# [Exercise brief]
Below are lines of data; restate word for word those running from the line containing "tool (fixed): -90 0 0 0" to the line containing "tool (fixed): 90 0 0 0", inclusive, and no others.

-------------------------

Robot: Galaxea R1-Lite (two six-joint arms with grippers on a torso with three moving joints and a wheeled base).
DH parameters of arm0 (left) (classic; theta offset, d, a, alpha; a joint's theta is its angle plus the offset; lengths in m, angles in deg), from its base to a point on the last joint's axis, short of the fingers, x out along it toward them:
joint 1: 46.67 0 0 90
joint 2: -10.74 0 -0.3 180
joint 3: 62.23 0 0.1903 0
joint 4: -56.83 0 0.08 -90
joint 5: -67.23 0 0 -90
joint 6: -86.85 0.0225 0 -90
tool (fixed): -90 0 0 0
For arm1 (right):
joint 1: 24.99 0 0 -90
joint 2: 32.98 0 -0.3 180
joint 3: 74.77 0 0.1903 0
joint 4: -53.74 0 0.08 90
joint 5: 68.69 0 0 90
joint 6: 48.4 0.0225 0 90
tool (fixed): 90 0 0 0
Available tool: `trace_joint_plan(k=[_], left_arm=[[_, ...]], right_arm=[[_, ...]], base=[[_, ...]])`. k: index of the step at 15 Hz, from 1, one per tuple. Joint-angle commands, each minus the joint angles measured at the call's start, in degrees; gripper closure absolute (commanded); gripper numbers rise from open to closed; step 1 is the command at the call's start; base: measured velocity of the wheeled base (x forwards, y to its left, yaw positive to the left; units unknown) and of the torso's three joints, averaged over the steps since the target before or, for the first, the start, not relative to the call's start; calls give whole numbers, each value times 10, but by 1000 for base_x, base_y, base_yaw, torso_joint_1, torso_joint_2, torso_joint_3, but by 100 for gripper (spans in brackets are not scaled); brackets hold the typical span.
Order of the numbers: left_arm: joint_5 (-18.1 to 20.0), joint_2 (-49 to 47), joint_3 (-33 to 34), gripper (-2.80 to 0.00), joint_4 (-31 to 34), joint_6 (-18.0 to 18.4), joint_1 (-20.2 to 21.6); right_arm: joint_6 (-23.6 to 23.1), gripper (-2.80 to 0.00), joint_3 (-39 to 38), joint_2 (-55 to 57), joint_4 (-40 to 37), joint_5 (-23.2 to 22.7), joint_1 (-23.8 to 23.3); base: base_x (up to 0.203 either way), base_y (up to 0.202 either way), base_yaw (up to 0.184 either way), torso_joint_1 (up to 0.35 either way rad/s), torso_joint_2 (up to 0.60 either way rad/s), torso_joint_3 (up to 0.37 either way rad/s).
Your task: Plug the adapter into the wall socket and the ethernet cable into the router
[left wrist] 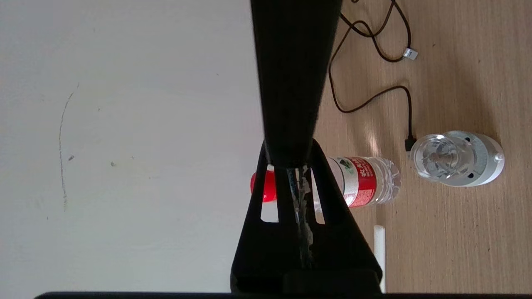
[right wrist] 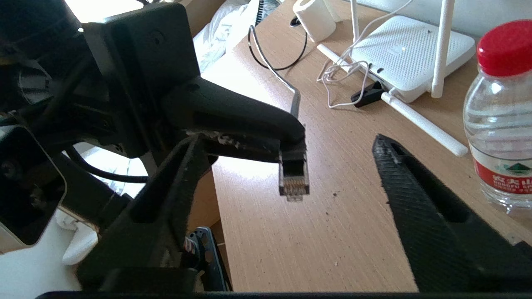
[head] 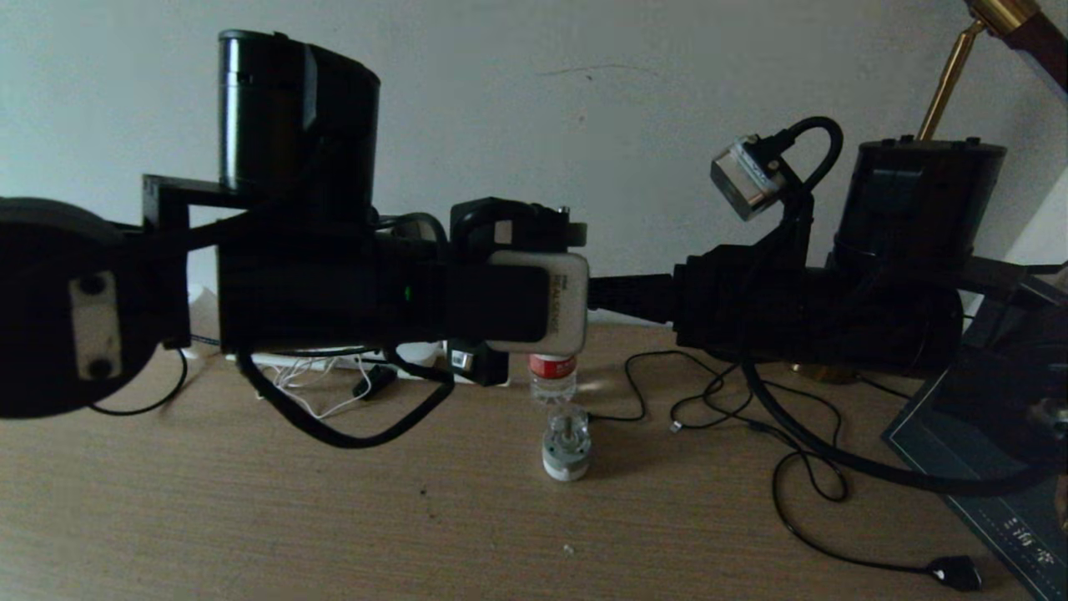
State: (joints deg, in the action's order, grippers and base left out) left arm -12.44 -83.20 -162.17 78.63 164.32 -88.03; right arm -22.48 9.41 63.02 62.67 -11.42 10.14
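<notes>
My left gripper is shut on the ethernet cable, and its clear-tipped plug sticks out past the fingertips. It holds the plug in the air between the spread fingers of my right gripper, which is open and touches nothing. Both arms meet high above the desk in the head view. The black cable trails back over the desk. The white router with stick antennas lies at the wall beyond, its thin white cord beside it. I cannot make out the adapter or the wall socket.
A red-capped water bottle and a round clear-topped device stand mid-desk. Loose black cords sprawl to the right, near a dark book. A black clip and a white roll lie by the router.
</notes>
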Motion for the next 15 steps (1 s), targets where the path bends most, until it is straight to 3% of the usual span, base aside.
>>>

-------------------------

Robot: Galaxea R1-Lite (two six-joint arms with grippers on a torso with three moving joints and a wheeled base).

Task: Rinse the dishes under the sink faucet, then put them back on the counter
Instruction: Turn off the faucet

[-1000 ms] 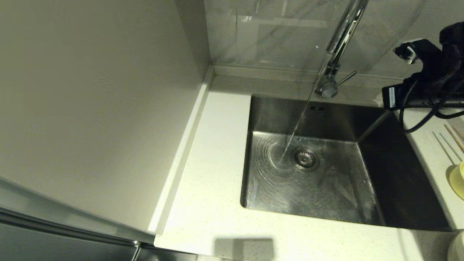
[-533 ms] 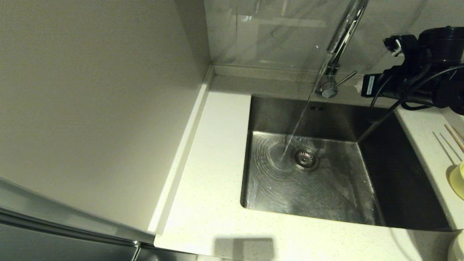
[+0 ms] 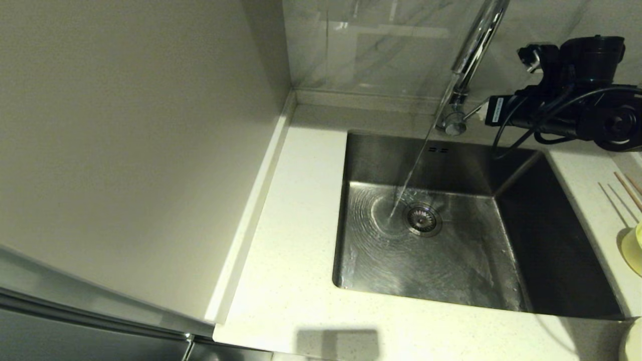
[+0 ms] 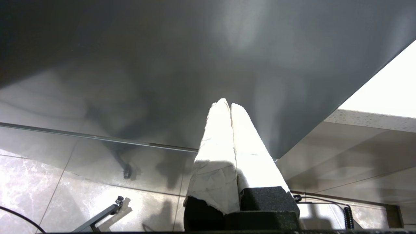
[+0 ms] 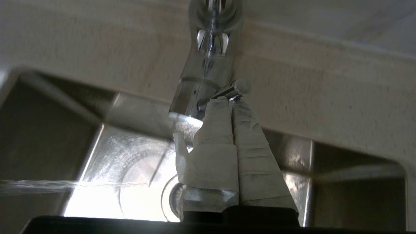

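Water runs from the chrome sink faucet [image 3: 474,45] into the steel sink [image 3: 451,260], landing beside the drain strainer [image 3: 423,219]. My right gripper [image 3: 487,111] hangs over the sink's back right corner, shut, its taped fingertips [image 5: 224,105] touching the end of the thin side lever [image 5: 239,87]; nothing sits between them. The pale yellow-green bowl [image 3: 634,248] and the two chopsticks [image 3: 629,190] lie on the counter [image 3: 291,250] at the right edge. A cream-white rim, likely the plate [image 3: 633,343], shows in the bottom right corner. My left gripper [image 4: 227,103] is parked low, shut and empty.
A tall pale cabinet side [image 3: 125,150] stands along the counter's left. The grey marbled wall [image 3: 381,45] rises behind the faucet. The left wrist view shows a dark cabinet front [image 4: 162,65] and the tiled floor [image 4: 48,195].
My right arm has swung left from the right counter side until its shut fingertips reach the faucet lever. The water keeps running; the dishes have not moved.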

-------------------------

# [Response area]
tool (fixed): -90 0 0 0
For arm1 (right):
joint 1: 24.99 0 0 -90
joint 2: 32.98 0 -0.3 180
joint 3: 74.77 0 0.1903 0
joint 4: -53.74 0 0.08 90
joint 5: 68.69 0 0 90
joint 6: 48.4 0.0225 0 90
tool (fixed): 90 0 0 0

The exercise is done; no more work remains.